Vacation time is slowly coming to a close, and so I'm trying to squeeze in as much family and friend time as possible. Tonight, my sister and I went to my brother James' house to play Settlers of Catan with him and his two kids, Kai and Raj. At first, my sister Dianne didn't want to play, but the game caught her attention as she watched us play and she finally jumped in. Needless to say, we all had a really great time.

While we were playing, we somehow got onto the topic of church. I noticed this happens quite frequently around me, go figure. My brother mentioned that he's been getting further and further away from the church, and now that this thing happened to me, it only justifies his belief that the church is full of bigots. I tried to explain to him that everyone has flaws and that it's human nature to be divisive, but he had a point. I didn't have a lot of firm ground to stand on, especially in light of what did in fact happen to me because of the church.

I love God and have pretty much always loved God. For most of my life, I have equated this love with loving and caring for and being a part of the church. Is this incorrect? Obviously, I still want to be part of the church: I haven't dropped out of school and fully intend to graduate and become the senior pastor at a cafe church someday, but it is becoming increasingly hard to tell people that attending church is a good thing. A lot of the people there just aren't giving me very much to work with.

So, how do you explain to people that church is a good thing? Do you in fact believe that going to church is a good thing?

I think church is good for us, because as human beings, we are designed to worship God. It's kind of like how cars are designed to run on gas. This "argument" works for me, but I can see how it might not work when looked at from the other side.

How do you tell someone to hang out with a bunch of hypocritical bigots who have relegated someone you love to a level of second class citizenship?

Friday, December 24, 2010

You've got mail

One of the problems that I tend to have when I'm on vacation is that I have a hard time going to bed at a "normal" hour. So, since I've been meaning to blog for a while and I can't sleep, even though it's almost 5 in the morning, I decided to go ahead and write about what's been on my mind for the past few weeks.

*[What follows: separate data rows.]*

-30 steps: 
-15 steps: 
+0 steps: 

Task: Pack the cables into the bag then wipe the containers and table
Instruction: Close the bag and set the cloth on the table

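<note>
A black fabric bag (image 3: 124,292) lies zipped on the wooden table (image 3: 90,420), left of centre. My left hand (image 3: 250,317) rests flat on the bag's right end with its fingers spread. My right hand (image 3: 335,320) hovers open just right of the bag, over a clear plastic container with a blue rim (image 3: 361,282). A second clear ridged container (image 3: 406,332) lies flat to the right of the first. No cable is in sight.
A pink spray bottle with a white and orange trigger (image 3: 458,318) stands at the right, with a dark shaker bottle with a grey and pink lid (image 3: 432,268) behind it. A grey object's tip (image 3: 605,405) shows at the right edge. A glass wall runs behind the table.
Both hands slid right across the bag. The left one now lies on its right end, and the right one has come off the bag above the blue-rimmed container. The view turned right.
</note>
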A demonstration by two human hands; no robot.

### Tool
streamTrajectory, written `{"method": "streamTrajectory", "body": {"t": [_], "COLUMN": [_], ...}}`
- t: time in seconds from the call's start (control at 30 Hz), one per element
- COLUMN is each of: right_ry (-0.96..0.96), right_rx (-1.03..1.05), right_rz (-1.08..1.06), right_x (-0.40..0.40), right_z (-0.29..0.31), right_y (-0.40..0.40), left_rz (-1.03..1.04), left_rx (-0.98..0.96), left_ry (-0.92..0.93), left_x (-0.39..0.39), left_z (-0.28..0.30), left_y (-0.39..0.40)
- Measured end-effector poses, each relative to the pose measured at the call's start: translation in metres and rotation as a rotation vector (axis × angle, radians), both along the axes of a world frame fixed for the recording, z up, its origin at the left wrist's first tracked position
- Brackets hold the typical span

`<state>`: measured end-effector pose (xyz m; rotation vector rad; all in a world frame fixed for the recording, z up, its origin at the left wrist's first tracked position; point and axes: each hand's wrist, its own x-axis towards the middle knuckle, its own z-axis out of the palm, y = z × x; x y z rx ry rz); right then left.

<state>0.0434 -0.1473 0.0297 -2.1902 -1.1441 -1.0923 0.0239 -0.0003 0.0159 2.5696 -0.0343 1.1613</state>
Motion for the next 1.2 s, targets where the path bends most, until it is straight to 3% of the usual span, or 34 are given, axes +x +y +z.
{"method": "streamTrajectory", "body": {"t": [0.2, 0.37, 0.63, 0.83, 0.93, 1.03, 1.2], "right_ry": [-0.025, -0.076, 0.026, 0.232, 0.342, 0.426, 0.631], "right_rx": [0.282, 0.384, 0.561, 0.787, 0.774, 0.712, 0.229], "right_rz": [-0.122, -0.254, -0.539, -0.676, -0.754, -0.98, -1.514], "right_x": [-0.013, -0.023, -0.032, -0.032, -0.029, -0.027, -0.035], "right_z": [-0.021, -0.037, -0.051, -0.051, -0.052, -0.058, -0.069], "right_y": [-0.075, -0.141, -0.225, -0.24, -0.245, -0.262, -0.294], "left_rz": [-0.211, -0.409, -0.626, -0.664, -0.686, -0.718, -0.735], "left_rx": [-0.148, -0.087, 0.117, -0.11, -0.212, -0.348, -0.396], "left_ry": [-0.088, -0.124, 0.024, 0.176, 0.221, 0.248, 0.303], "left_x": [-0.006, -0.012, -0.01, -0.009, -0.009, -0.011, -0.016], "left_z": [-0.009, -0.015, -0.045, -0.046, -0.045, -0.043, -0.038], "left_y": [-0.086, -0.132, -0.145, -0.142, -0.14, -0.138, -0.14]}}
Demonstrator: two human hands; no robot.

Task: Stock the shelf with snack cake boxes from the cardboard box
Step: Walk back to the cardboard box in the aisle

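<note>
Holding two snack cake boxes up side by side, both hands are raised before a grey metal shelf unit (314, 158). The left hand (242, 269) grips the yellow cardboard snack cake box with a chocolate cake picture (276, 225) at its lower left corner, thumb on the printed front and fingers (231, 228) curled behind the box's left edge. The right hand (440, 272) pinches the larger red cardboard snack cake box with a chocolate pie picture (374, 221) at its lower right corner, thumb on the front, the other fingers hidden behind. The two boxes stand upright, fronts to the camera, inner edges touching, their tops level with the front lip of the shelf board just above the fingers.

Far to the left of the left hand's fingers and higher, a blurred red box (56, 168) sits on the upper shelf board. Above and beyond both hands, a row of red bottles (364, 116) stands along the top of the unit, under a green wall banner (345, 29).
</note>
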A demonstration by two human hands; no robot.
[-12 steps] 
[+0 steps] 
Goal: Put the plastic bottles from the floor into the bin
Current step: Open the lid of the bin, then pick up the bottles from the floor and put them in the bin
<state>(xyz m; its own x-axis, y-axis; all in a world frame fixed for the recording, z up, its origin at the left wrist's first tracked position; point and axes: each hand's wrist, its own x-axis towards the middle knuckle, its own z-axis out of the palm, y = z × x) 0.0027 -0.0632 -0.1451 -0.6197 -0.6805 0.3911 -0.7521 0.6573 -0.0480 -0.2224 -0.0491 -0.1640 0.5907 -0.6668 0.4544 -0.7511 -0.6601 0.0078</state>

This post is about the last blog that I wrote, which was basically a copying and pasting of two letters. The first was a response that someone wrote to me regarding the letter that I wrote to my church and my presbytery to explain to them how I felt about the decisions that they made and to let them know that I was leaving the PCUSA. The second was my response back to that person.

Well, that person wrote back to me pretty quick. That was about 2 weeks ago now. The reply has been sitting in my email this whole time and I've been too afraid to look at it. So many people have hurt me in the last few months, people that were supposed to care about me, that I did not want to risk any more emotional damage, especially at the end of the semester and certainly not right before the holidays. I've been dealing with a lot of crap lately, and I for the time being, I felt that I could push off reading the letter until after the holidays, or at least until after Christmas.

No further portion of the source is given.